What you should do
Below is a listing to repeat exactly, with its pictures left out.

[Input data]

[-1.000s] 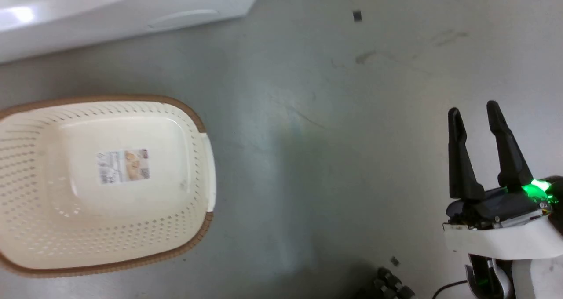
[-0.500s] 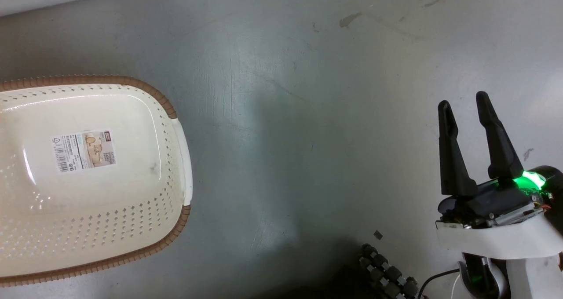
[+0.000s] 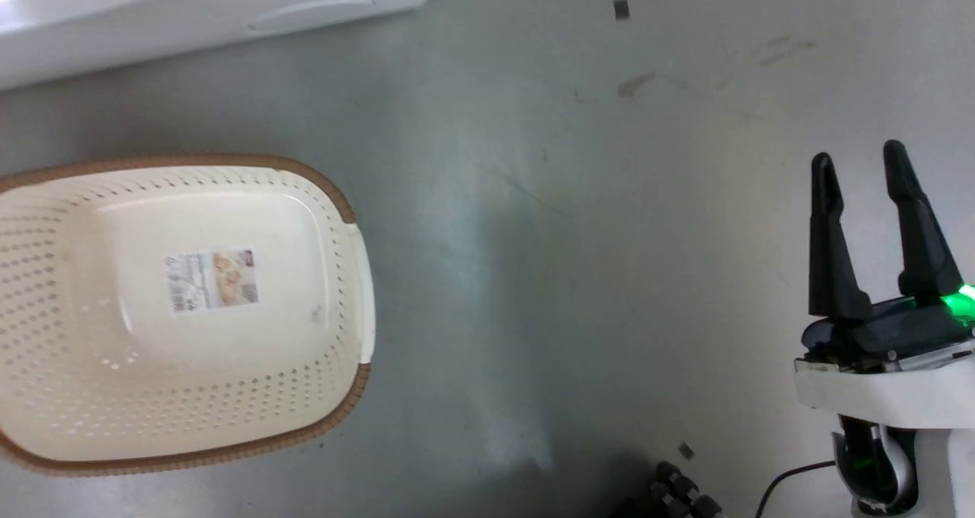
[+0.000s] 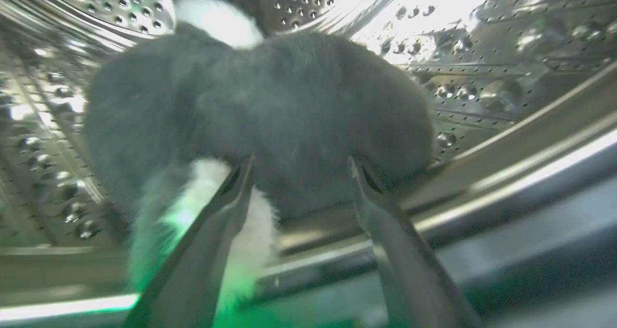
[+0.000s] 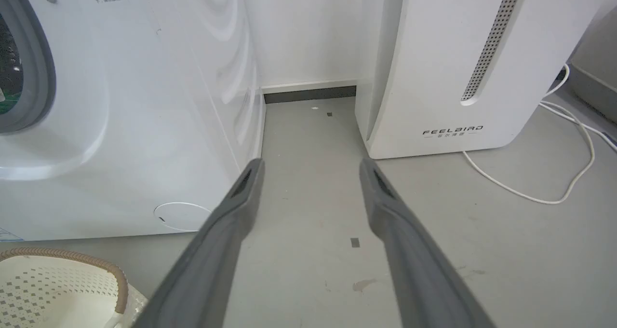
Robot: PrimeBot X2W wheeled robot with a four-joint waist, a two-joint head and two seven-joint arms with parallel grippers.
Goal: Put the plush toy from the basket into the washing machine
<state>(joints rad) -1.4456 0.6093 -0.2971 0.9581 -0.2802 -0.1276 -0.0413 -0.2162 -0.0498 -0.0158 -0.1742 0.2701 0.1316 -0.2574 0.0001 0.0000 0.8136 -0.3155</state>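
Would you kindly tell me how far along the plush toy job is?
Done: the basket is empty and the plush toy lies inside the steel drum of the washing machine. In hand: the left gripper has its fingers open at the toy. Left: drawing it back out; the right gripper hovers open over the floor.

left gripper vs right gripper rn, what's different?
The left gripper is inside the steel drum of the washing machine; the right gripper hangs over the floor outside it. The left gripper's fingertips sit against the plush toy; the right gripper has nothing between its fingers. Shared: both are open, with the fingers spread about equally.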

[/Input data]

Response box
[-1.000s] 
[-0.500s] 
[+0.000s] 
[+0.000s] 
[+0.000s] 
Robot: PrimeBot X2W wheeled robot with a four-joint waist, a two-joint head and two seven-joint arms with parallel grippers.
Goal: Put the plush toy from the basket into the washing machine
<state>(joints rad) -1.4456 0.6093 -0.2971 0.9581 -0.2802 -0.1276 -0.0413 -0.2162 -0.0498 -0.0158 -0.1742 0.2701 0.1316 -0.2574 0.0001 0.0000 0.8136 -0.3155</state>
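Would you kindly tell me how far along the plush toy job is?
Done: the basket is empty and the plush toy lies inside the steel drum of the washing machine. In hand: the left gripper has its fingers open at the toy. Left: drawing it back out; the right gripper hovers open over the floor.

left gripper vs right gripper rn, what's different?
The left gripper is inside the steel drum of the washing machine; the right gripper hangs over the floor outside it. The left gripper's fingertips sit against the plush toy; the right gripper has nothing between its fingers. Shared: both are open, with the fingers spread about equally.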

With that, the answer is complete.